## What to work on
Return, exactly as written, the lines of the material from its top through the line with "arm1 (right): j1", keeping pictures out.

## Supplied data

-- -- --

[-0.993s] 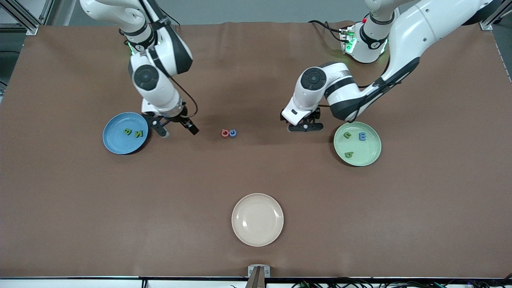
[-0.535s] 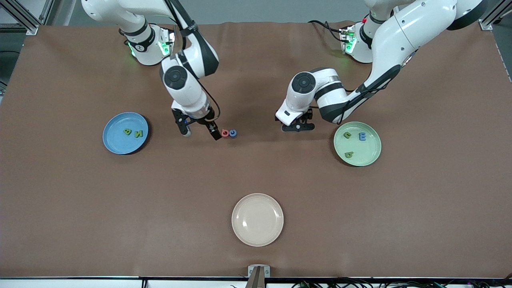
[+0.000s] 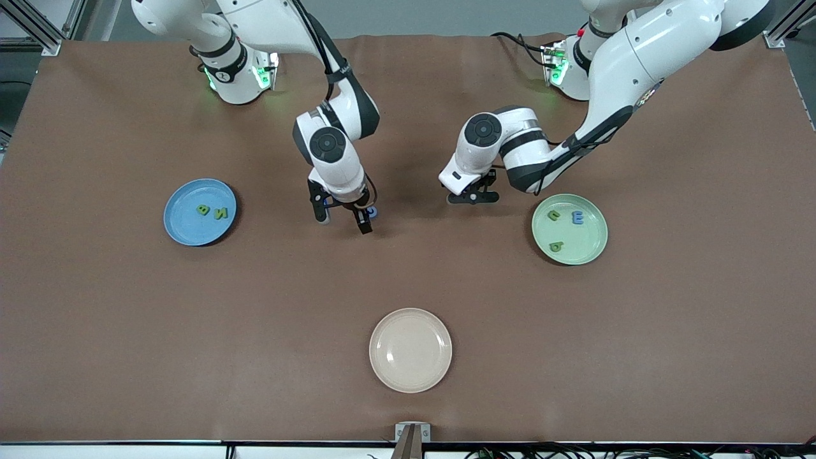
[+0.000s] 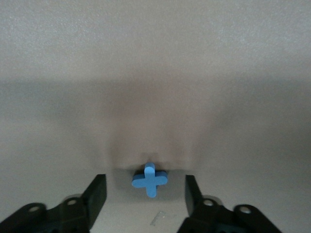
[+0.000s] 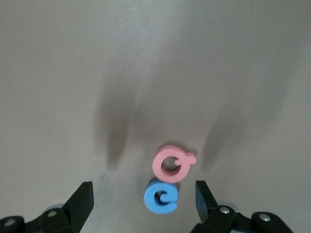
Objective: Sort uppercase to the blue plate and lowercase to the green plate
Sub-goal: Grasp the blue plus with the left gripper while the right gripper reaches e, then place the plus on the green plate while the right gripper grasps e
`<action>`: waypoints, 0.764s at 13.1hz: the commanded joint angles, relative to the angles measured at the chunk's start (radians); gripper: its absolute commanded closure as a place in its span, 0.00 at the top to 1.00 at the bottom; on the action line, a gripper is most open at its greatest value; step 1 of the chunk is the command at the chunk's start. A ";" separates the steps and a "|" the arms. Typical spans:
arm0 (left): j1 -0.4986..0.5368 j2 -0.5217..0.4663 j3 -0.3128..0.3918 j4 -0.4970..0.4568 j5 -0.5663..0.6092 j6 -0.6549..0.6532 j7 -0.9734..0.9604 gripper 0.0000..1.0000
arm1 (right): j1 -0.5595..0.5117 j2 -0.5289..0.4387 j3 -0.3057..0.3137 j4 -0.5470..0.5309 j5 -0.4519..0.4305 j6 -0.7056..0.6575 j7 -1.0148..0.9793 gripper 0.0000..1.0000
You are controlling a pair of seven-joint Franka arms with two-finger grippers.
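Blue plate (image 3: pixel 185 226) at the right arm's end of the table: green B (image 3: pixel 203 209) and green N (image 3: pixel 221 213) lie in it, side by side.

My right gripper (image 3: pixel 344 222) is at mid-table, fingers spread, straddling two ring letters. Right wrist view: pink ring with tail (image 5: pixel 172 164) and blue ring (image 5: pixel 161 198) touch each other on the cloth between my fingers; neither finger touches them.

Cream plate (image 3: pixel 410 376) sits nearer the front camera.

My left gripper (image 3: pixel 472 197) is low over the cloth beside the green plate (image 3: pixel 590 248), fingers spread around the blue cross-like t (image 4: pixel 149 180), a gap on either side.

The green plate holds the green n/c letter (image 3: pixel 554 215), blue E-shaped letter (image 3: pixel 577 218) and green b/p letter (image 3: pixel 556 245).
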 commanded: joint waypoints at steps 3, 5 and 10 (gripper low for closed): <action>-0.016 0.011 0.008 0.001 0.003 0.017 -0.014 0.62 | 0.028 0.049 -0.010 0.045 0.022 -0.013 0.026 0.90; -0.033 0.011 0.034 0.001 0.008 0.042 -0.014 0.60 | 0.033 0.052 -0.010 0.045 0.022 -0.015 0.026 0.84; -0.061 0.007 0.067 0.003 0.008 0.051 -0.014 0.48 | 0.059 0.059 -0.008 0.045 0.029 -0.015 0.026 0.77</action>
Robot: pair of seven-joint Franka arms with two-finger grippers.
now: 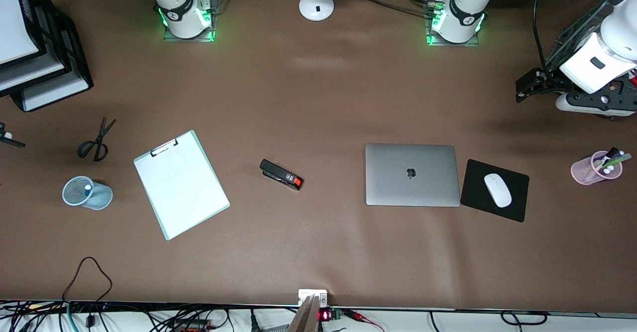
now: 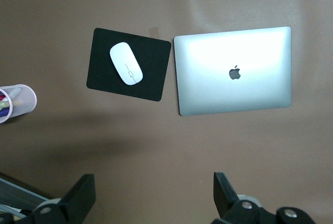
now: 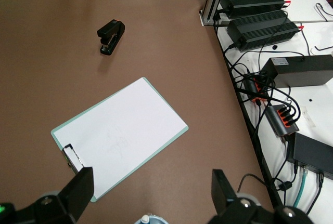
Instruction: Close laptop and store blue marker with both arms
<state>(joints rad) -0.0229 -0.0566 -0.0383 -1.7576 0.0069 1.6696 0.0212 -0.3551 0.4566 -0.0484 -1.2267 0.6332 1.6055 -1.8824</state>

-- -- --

## Written response
[-0.993s] 
[-0.535s] 
[+0.000s] 
[+0.000s] 
[+0.000s] 
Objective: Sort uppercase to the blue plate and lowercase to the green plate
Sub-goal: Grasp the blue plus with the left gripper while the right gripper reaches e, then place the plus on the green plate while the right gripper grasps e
`<action>`: waypoints, 0.764s at 13.1hz: the commanded joint angles, relative to the angles measured at the chunk's start (radians); gripper: its absolute commanded closure as a place in its span, 0.00 at the top to 1.00 at the bottom; on the action line, a gripper is most open at its greatest value; step 1 of the chunk is the command at the chunk's start. A ";" separates the steps and a "|" the arms. Typical spans:
arm0 (left): j1 -0.4986..0.5368 j2 -0.5217..0.4663 j3 -0.3128..0.3918 j4 -0.4970..0.4568 j5 -0.5663..0.6092 j6 -0.6549..0.6532 j7 -0.9734..0.9604 gripper 0.0000..1.0000
arm1 (right): j1 -0.5595..0.5117 j2 -0.5289..0.4387 j3 -0.3057..0.3137 j4 -0.5470..0.5309 j5 -0.4519..0.4305 j6 -0.7056..0.6575 j7 -1.0148..0.9793 gripper 0.0000..1.0000

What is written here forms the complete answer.